» TASK GOAL:
After locating the line with "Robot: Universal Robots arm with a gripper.", retype it and every later line exactly, stopping at the end of the records.

[[ ENTRIES PROVIDED, beginning ]]

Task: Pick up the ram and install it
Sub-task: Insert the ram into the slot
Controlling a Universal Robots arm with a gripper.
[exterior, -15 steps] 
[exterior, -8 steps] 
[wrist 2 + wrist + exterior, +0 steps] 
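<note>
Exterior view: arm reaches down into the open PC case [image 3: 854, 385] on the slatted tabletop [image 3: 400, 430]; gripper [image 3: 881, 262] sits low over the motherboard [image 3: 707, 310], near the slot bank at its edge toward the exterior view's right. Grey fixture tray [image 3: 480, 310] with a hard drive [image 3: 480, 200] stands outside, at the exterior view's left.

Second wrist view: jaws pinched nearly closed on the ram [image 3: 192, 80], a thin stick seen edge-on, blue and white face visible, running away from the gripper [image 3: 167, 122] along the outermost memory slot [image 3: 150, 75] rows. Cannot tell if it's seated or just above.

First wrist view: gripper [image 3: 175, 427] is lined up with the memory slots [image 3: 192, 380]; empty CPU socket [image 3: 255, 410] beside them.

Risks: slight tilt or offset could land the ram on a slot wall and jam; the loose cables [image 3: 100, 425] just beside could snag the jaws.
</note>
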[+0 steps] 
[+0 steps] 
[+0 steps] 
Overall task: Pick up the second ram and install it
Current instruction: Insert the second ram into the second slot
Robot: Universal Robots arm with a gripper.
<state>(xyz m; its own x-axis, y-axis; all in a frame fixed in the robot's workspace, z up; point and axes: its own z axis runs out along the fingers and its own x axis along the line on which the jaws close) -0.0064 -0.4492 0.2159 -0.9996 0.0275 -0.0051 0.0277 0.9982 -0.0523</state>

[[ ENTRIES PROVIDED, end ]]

» THE ANSWER:
Robot: Universal Robots arm with a gripper.
<state>(xyz m; its own x-axis, y-axis; all in a frame fixed in the robot's workspace, z up; point and axes: its own z axis runs out along the fingers and its own x axis along the line on which the jaws close) -0.0064 -0.4492 0.2159 -0.9996 0.0275 -0.0051 0.0277 0.9982 -0.0523</state>

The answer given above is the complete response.